Now, to be clear, my Mom is no arthouse, indie film snob — in fact, far from it, as she spent her career working with numbers as a Vice President at Citibank and as a math teacher at Peauqunock Middle School. Her native tongue is numbers. But she’s simply story lover: she loves movies, albeit largely the mainstream ones, and she loves to read. And thus, by the time I was about 11 or 12ish years old, she made sure that I’d seen Goodfellas. Actually, both that and Pulp Fiction. 

While I was likely far too young to fully appreciate either of those films at the time, they had profound impacts on the way my life would unfold, as my love of movies ultimately led me to pursue a career in writing about them.

To this day, despite it being over 15 years since it happened, I still remember the first time I saw Tommy DeVito repeatedly plunge an almost comically large steak knife into the chest of a helpless trunk-bound beaten-to-a-pulp Billy Batts.

As Pesci’s wild eyes — illuminated by the blood-red glow of his ’61 Chevy Impala’s taillights — took a man’s life in the most violent fashion I’d ever seen before, I knew I was seeing something different — this is a different type of movie.

And after seeing Goodfellas, my world was never the same. I couldn’t shake the notion that’s what movies should be.
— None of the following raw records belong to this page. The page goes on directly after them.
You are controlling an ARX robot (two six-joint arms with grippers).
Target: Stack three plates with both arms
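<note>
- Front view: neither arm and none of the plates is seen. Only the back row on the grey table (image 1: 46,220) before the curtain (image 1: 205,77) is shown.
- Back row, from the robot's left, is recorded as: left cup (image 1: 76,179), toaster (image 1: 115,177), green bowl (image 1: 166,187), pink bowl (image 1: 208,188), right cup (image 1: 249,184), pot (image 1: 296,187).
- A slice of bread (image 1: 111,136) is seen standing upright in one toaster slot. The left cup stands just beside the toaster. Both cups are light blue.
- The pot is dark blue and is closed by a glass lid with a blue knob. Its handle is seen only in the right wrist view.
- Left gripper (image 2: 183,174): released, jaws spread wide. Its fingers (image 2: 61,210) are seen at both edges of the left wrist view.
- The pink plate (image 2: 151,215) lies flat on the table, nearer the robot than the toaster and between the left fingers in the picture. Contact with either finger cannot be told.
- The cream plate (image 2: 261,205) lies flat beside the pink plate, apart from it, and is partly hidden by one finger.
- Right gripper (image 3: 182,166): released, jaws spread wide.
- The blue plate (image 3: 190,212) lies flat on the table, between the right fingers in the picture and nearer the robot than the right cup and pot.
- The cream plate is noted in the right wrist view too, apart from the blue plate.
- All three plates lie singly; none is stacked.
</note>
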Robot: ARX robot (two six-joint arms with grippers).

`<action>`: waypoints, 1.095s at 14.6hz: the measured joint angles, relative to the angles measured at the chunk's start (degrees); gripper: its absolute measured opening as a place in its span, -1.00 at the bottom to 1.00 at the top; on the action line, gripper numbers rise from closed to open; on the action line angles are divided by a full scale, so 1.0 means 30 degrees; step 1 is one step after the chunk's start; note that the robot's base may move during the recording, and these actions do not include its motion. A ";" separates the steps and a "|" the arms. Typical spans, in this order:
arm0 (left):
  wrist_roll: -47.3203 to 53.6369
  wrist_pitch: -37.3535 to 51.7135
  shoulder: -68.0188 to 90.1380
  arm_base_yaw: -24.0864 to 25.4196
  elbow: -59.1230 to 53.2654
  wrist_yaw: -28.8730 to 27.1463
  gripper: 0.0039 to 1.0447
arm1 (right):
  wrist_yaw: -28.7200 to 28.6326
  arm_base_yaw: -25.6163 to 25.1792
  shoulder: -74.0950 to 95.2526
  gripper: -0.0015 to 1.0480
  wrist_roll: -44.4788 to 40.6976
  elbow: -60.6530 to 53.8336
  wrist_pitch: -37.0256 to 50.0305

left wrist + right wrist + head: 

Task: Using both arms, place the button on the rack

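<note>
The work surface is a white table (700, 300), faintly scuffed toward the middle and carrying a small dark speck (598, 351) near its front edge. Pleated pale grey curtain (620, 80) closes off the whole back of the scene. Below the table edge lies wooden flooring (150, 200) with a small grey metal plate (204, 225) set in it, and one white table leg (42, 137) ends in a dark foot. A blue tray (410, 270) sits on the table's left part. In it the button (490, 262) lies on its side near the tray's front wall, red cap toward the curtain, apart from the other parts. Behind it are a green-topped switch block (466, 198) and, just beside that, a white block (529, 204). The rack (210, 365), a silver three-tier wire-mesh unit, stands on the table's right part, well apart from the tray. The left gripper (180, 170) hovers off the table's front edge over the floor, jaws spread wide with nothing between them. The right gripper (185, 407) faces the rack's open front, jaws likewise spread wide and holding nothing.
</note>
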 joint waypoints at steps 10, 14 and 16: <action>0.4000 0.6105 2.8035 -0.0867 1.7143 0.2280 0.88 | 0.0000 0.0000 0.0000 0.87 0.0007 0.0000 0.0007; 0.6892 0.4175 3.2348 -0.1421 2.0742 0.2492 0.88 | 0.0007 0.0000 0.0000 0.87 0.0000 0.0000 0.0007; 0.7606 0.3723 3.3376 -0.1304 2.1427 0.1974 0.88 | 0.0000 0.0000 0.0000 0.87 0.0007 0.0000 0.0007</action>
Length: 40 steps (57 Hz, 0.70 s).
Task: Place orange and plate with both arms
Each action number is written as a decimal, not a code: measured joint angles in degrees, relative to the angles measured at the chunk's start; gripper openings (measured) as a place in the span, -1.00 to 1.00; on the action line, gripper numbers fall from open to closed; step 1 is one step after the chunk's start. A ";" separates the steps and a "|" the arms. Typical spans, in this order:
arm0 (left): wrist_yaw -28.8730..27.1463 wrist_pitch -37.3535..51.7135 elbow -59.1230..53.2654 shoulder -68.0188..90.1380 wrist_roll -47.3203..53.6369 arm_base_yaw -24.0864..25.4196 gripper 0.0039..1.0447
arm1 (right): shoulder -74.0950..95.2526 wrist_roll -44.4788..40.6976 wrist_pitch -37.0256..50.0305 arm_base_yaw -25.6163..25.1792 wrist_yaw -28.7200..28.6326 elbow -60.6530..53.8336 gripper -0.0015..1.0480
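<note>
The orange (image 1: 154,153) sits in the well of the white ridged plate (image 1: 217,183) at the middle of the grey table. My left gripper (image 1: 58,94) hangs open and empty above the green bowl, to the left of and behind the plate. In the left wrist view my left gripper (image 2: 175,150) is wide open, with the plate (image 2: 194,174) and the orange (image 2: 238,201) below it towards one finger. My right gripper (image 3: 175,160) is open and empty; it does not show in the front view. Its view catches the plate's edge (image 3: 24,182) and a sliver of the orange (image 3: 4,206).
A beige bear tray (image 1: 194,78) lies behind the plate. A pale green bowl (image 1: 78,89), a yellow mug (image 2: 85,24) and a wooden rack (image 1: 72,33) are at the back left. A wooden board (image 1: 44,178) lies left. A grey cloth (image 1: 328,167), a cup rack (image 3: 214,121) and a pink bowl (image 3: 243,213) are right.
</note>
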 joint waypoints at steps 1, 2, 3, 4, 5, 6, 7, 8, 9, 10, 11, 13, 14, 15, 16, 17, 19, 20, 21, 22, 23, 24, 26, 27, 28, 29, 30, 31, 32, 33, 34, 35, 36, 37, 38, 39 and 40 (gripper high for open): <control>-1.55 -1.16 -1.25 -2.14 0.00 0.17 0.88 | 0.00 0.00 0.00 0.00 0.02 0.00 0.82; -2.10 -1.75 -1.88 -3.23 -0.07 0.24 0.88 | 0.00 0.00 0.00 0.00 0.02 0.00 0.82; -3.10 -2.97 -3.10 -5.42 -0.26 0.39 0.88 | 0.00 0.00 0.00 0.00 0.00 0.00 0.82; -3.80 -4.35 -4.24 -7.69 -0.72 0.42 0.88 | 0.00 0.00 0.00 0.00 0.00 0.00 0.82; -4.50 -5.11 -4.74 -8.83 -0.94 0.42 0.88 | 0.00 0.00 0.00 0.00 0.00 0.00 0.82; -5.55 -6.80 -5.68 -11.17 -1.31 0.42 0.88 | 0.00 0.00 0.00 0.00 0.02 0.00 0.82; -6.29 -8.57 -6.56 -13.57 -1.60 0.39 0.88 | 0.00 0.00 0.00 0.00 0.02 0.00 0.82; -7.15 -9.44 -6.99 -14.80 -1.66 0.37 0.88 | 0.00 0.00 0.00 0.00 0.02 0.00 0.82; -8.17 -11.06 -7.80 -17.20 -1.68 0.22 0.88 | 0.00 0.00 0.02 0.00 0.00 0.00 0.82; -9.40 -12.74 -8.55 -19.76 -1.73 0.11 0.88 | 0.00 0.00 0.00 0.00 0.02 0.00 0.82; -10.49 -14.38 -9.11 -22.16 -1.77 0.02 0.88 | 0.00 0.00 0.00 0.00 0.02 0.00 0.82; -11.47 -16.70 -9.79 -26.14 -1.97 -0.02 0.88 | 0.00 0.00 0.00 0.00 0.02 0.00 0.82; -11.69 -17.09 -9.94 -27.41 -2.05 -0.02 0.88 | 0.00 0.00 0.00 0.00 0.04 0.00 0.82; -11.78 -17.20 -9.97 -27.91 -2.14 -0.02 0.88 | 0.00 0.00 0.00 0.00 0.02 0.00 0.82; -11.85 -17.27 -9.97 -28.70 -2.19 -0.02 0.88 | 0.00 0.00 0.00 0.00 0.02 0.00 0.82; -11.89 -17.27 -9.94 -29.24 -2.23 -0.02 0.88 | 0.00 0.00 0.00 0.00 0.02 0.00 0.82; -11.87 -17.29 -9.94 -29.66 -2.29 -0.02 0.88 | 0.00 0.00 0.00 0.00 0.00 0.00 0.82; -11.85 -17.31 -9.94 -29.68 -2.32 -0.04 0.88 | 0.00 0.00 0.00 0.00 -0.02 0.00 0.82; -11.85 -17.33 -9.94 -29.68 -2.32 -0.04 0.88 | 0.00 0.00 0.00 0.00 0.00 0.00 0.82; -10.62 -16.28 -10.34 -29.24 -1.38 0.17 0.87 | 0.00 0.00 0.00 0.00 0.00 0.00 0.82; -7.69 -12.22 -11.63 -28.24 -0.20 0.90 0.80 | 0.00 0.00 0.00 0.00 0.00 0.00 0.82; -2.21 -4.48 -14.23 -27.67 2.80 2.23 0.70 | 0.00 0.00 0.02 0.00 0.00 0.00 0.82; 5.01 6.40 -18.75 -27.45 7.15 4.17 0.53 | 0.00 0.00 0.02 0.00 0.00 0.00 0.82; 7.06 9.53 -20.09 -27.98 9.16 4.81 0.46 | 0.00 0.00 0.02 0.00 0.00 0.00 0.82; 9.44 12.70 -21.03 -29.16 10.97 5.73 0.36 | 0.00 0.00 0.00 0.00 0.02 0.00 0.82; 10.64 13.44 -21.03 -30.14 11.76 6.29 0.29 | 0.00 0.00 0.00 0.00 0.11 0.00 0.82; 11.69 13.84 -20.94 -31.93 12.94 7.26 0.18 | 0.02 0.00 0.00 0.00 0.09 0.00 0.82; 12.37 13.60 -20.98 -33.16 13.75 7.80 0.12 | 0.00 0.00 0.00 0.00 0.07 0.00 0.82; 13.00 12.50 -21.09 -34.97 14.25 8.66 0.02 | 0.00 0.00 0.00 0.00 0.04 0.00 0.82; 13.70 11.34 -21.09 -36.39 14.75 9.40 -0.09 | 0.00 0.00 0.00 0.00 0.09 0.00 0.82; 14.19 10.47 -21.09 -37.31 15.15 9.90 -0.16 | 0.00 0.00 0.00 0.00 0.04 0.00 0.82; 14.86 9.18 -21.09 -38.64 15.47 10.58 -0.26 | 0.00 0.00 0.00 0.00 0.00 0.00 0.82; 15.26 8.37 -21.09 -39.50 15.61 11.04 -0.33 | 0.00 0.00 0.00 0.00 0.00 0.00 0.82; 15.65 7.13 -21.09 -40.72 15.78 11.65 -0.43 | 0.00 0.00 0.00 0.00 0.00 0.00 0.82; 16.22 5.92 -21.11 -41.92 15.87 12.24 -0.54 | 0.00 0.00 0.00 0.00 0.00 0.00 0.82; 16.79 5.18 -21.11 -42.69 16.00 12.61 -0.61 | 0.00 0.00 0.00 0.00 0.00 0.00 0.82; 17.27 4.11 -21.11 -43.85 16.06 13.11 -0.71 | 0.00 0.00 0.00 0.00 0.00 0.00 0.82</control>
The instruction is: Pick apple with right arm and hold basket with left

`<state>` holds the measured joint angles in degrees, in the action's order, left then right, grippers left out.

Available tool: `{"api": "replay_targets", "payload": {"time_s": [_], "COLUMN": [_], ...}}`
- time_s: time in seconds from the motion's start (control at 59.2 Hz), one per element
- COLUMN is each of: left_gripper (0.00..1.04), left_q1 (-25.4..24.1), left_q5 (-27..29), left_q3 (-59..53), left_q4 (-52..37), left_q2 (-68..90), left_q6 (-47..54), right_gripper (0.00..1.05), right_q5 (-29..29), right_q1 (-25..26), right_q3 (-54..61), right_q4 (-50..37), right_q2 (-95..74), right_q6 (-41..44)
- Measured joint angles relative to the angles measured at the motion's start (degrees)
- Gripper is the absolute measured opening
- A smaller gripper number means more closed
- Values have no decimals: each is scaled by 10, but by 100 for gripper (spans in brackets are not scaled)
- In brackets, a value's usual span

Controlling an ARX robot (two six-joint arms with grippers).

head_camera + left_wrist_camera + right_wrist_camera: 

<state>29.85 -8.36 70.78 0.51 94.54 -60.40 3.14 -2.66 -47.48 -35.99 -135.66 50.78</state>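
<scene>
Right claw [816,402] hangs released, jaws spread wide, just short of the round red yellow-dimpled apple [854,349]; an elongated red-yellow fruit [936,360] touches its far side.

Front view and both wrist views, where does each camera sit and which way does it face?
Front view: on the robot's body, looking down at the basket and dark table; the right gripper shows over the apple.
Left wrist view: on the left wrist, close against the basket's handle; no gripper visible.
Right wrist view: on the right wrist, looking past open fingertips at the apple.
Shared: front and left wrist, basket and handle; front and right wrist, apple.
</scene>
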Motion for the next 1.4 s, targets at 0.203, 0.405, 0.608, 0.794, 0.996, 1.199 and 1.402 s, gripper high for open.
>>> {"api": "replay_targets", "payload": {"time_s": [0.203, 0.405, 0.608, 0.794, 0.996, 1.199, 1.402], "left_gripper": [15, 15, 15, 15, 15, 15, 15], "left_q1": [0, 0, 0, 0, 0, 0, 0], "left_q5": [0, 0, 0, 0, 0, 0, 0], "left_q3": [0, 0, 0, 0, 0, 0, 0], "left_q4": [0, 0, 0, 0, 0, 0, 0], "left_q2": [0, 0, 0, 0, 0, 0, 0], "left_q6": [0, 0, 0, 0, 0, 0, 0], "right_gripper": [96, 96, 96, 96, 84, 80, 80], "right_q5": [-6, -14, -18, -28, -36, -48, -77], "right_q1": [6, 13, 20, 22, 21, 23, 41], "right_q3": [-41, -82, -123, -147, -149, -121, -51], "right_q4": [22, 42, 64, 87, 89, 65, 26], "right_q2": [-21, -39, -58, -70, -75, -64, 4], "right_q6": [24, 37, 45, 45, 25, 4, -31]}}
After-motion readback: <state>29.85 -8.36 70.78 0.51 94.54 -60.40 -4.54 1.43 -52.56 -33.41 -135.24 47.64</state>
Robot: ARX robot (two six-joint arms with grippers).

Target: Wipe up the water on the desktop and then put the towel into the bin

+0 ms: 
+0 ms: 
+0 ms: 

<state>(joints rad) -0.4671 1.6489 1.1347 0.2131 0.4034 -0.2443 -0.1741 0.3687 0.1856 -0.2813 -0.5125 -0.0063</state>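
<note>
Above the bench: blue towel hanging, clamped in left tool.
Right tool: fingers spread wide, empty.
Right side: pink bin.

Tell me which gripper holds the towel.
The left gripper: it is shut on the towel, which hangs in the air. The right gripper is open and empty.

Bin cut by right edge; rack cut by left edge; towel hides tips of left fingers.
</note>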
Narrations, tracking shots, classic rock, freeze frames, slick-talking and sharply dressed bad guys who you root for as if they were good guys, Martin Scorsese shaped my — and many others — view of entertainment, and therefore, shaped my life.

From that point forward, I wanted all my favorite movies to look, sound, smell, and feel like Goodfellas — the slickness of the Copacabana shot, the smell of the cigarette smoke in the backroom poker game, the tone of Bob De Niro asking Frankie Carbone and Johnny Roastbeef what the hell is the matter with them, the violence of Henry Hill obliterating his handsy neighbor’s nose to pieces.

And The Irishman knows that. The Irishman knows the lore that comes with casting Robert De Niro and Al Pacino opposite of each other and is aware of the awe that digging Joe Pesci out of retirement inspires. It knows that it’s speaking to an audience who likely grew up on these very gangster films starring these very actors helmed by this very director. It knows that it’s impossible to see Frank Sheeran without thinking of Jimmy Conway.

Similar to the once-in-a-lifetime feel of seeing Leonardo DiCaprio and Brad Pitt share the screen in Once Upon A Time In HollywoodThe Irishman succeeds most when viewing it as less of a film and more of a spectacle. Don’t worry about the runtime or the physical stiffness of the actors supposedly playing men in their forties or the lack of pulse-racing plots. Embrace that, for perhaps the final time, we get to enjoy De Niro, Pacino, Pesci, Keitel — all directed by arguably the most influential American director in history — just sit around and do that real Italian shit.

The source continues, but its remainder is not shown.